I am trying to implement the queue model in DiscreteEvents. One problem I have run into is that I don't know how to enforce a first come first served wait policy. In the example below, there are 10 customers and 2 servers, which process one customer at a time. Each customer arrives in succession and must wait if no servers are available. As you can see, customer 3 waits for either 1 or 2 to finish. However, when customer 2 finishes first at 1.735, customer 3 continues to wait and customer 4 eventually arrives and takes the available server. Eventually customer 3 finishes at the very end.

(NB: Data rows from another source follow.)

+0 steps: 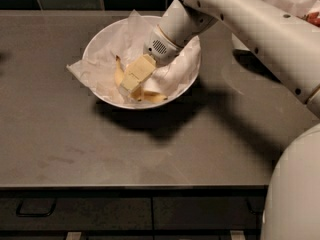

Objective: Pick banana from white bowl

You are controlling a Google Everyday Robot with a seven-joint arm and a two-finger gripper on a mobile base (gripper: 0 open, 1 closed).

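Note:
The white bowl (95, 41) with a crinkled paper liner stands at the back middle of the dark counter. The banana (119, 77), yellow with a dark stem tip pointing away, lies in the bowl's left half. A slimmer curved banana (155, 98) lies at the bowl's near side. My gripper (134, 80) reaches down into the bowl from the upper right. It sits right over the bananas, against the right side of the banana, and hides the part where the two meet.
A second white bowl with red strawberries (313, 18) stands at the back right, mostly hidden behind my arm (260, 29). The counter's front edge runs above dark drawers with handles (35, 213). My base (295, 194) fills the lower right corner.

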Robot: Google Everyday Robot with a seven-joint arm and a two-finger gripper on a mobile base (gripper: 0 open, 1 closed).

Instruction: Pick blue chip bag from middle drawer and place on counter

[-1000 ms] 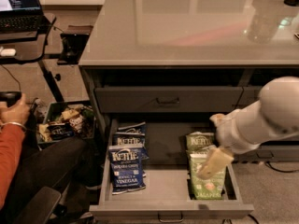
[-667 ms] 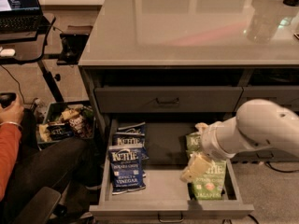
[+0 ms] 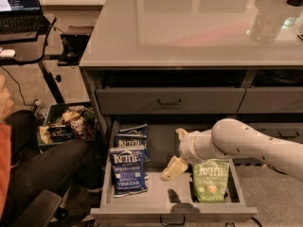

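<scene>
The blue chip bag (image 3: pixel 127 172), dark blue with "VINEGAR" low on its face, lies flat at the front left of the open middle drawer (image 3: pixel 173 211). Two similar blue Kettle bags (image 3: pixel 132 137) lie just behind it. A green Kettle bag (image 3: pixel 210 179) lies at the drawer's right. My gripper (image 3: pixel 172 168) hangs over the drawer's middle, between the blue bag and the green bag, a short way right of the blue bag and not touching it. It holds nothing. My white arm (image 3: pixel 246 143) reaches in from the right. The light-grey glossy counter (image 3: pixel 189 27) spans above.
A closed grey drawer (image 3: pixel 170 101) sits above the open one. A bin of snack bags (image 3: pixel 66 126) stands on the floor at left. A seated person's leg (image 3: pixel 42 174) is close to the drawer's left side. A dark side table with a laptop (image 3: pixel 19 6) stands far left.
My arm has swung left, carrying the gripper from over the green bags to the drawer's middle, nearer the blue bag. The bags have not moved.
</scene>
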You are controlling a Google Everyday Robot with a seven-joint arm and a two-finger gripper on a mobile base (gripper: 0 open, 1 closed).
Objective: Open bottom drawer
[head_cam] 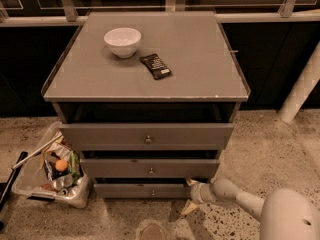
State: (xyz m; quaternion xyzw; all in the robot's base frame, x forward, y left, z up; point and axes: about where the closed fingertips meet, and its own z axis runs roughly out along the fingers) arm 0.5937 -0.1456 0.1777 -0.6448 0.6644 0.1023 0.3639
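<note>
White arm reaches low from the right; claw spread open, empty, beside bottom drawer.

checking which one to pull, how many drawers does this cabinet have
3: top drawer, middle drawer and bottom drawer, stacked down the cabinet front. The pincer is at the bottom drawer's right end.
</note>
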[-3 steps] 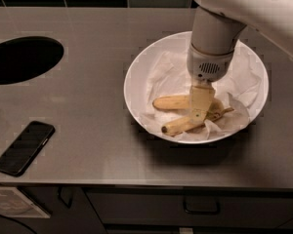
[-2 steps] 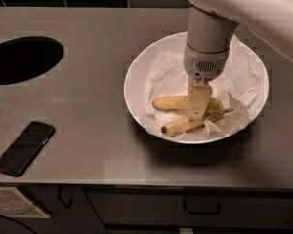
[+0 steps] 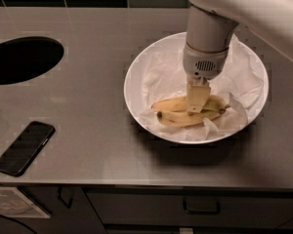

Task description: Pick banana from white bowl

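Observation:
The white bowl (image 3: 136,67) stands on the grey counter, lined with crumpled white paper (image 3: 161,72). Two bananas lie side by side in its front half. The banana (image 3: 170,104) is the upper, plumper one with a blunt left end. The slimmer banana (image 3: 183,119) with a dark left tip lies just in front of it. My gripper (image 3: 198,106) hangs straight down from the white arm (image 3: 207,33) and reaches onto the middle of both bananas, hiding that part of them.
A black phone (image 3: 24,147) lies at the counter's front left. A round dark hole (image 3: 22,60) is cut into the counter at the left. Dark tiles run along the back. A drawer handle (image 3: 201,209) shows below the front edge.
The slimmer banana's dark-tipped end has swung up against the plumper banana, so the two now lie close together. The arm has shifted slightly to the left.

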`<state>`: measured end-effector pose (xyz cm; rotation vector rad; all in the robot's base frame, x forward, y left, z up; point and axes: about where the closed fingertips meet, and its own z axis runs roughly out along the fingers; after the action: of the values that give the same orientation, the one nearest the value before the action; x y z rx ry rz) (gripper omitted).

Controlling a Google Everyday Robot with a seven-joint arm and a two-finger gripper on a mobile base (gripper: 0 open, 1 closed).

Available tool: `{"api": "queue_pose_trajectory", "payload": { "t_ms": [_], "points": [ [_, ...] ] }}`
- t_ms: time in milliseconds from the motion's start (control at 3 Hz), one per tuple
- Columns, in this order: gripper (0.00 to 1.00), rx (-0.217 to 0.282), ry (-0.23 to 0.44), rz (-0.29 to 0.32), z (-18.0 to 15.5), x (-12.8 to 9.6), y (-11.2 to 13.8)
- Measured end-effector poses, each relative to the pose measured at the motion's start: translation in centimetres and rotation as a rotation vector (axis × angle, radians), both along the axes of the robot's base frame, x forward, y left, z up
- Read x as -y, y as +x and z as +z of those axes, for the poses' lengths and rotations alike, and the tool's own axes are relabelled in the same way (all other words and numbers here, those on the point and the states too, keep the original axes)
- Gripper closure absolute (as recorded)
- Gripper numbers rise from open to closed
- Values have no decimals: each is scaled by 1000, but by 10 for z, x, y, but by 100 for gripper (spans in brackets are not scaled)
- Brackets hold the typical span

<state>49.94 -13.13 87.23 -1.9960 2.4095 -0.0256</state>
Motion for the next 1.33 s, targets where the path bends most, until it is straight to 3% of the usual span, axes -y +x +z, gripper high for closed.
{"api": "queue_pose_trajectory", "payload": {
  "t_ms": [333, 667, 1333],
  "points": [
    [100, 0, 0, 0, 0, 0, 0],
    [100, 38, 30, -1, 4, -1, 3],
    [100, 240, 152, 39, 48, 1, -32]
  ]
}}
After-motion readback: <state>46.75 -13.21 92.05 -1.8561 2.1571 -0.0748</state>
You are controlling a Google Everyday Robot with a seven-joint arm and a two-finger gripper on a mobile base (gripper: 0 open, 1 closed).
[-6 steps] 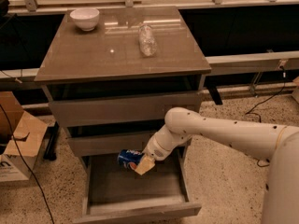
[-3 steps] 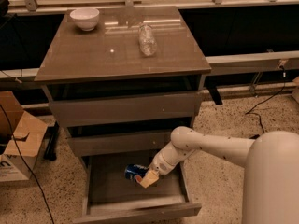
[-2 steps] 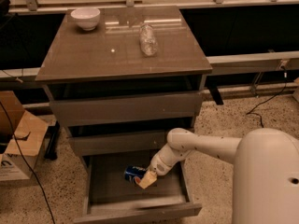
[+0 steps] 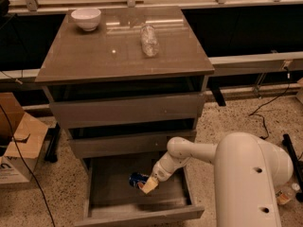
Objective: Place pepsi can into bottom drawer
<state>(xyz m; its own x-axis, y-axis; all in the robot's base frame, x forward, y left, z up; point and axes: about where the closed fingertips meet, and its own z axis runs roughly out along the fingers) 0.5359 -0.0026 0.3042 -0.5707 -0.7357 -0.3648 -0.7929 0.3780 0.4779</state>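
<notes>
Pepsi can (image 4: 138,179) | inside the open bottom drawer (image 4: 142,215), near its middle | right end hidden behind gripper (image 4: 148,186), lettering unreadable | blue, lying on its side | gripper clamped on it, low in the drawer

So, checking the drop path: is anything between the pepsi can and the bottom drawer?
Nothing visible. The bottom drawer is pulled open, and the pepsi can is within its walls at the gripper, with only bare drawer floor around it.

Gripper (image 4: 147,186) in bottom drawer (image 4: 110,188), matt wood; pepsi can (image 4: 138,179) glossy metal; tabletop (image 4: 94,53) glossy
</notes>
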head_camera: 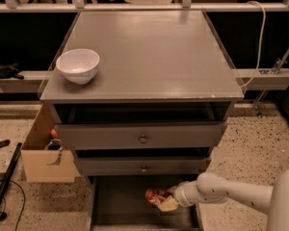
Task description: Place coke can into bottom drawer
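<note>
The coke can [154, 195] is a small red-orange can lying on its side over the dark floor of the bottom drawer [120, 206], which is pulled open below the two upper drawers. My gripper [164, 200] reaches in from the right on a white arm [221, 191]. It is shut on the coke can and holds it low inside the drawer, right of centre. Its tan fingertips [167, 205] show just below the can. I cannot tell whether the can touches the floor.
A white bowl [78, 65] stands on the grey cabinet top [149, 52] at the left. The two upper drawers [142, 137] have round knobs. A cardboard box [43, 153] with items stands left of the cabinet. A dark pole [5, 182] lies on the speckled floor.
</note>
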You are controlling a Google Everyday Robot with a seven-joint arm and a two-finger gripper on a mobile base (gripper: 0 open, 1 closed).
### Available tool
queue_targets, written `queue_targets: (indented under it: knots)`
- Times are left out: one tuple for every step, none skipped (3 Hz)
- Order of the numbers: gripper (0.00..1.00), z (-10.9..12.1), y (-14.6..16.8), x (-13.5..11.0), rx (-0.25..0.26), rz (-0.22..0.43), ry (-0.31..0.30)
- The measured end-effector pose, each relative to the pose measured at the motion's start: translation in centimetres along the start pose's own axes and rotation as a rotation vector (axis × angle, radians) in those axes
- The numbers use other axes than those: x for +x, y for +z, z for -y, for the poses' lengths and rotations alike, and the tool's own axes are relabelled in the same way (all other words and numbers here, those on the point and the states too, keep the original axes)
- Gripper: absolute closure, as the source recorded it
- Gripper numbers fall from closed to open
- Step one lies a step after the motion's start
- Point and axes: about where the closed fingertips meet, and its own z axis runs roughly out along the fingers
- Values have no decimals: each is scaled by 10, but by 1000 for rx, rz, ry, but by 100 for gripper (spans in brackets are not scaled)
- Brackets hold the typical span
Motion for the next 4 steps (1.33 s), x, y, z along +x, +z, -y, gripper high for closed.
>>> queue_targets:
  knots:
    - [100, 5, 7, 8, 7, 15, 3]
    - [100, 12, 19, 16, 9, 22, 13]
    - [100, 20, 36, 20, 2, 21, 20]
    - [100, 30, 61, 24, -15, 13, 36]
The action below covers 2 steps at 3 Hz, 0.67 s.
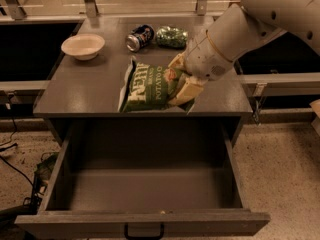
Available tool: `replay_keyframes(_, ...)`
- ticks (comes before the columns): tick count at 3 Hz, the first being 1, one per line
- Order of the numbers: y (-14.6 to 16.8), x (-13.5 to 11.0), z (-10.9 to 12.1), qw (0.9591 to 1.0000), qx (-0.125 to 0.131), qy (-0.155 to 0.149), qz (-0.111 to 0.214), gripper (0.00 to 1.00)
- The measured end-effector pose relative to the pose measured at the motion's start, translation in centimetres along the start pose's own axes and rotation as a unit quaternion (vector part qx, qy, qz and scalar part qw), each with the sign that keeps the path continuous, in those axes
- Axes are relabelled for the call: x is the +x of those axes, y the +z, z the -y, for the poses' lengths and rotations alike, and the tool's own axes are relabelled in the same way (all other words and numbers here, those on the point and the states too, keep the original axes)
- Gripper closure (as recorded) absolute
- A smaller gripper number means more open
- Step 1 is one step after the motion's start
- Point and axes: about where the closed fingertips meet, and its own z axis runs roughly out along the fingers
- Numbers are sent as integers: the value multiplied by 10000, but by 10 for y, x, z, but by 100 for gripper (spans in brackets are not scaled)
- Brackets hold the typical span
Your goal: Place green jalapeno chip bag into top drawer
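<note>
The green jalapeno chip bag [147,86], with white lettering, is held at its right end just above the front edge of the counter top. My gripper [181,80] is shut on the bag, with cream fingers [186,90] above and below its right end. The top drawer [145,186] is pulled fully open below, grey and empty, with a small black handle [144,232] on its front panel. The bag's lower edge hangs near the drawer's back.
On the counter top [85,91] stand a white bowl [83,46] at the back left, a toppled soda can [140,37] and a small wrinkly green packet [172,36] at the back middle. Cables lie on the floor [15,156] at the left.
</note>
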Motion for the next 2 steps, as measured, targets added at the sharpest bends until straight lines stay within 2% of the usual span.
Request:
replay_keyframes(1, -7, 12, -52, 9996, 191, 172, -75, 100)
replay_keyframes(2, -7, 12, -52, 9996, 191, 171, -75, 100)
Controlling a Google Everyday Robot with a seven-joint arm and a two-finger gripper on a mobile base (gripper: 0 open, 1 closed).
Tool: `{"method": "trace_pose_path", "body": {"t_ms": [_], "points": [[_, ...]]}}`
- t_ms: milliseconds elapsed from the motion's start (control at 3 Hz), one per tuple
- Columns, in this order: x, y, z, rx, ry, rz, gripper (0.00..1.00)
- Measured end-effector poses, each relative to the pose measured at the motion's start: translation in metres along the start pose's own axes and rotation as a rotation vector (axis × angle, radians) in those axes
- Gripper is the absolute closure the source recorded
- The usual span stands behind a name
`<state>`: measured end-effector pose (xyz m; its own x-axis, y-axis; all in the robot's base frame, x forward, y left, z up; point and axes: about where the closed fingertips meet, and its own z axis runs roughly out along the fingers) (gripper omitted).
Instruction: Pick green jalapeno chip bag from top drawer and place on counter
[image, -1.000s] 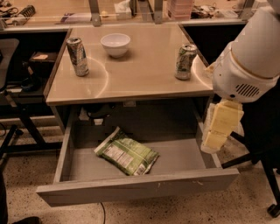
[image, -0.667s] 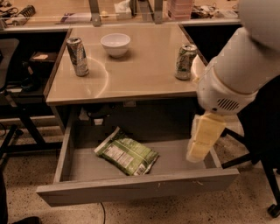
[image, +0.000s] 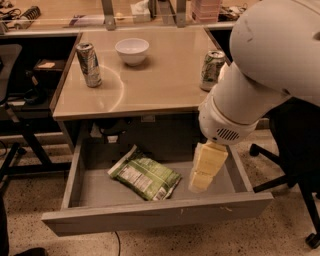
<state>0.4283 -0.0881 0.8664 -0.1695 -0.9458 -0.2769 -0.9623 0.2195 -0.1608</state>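
Gripper (image: 200, 181) hangs in your open drawer (image: 150, 216), beside the chip bag (image: 145, 175), positioned to grab; can't tell its opening.

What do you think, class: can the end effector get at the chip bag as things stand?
Probably yes. The drawer is open, the bag lies uncovered, and the end effector hangs beside it with nothing between.

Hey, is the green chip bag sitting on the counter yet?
No, the green jalapeno chip bag lies inside the open top drawer, with the gripper hanging in the drawer beside it, not touching.
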Motion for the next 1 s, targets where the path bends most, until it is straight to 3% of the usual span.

Customer 1 arrived: 0.1229193244813443
Customer 1 starting service: 0.1229193244813443
Customer 2 arrived: 0.22607641035584877
Customer 2 starting service: 0.22607641035584877
Customer 3 arrived: 0.4570009029409502
Customer 3 is waiting: 0.4570009029409502
Customer 2 finishing service: 1.7657345101378559
Customer 1 finishing service: 2.154824561031012
Customer 4 arrived: 2.3661687470062995
Customer 4 starting service: 2.3661687470062995
.
.
.
Customer 10 finishing service: 9.64997419599946
Customer 3 starting service: 10.0
Customer 3 finishing service: 10.366274594583697

Is this a bug or am I doing something incorrectly?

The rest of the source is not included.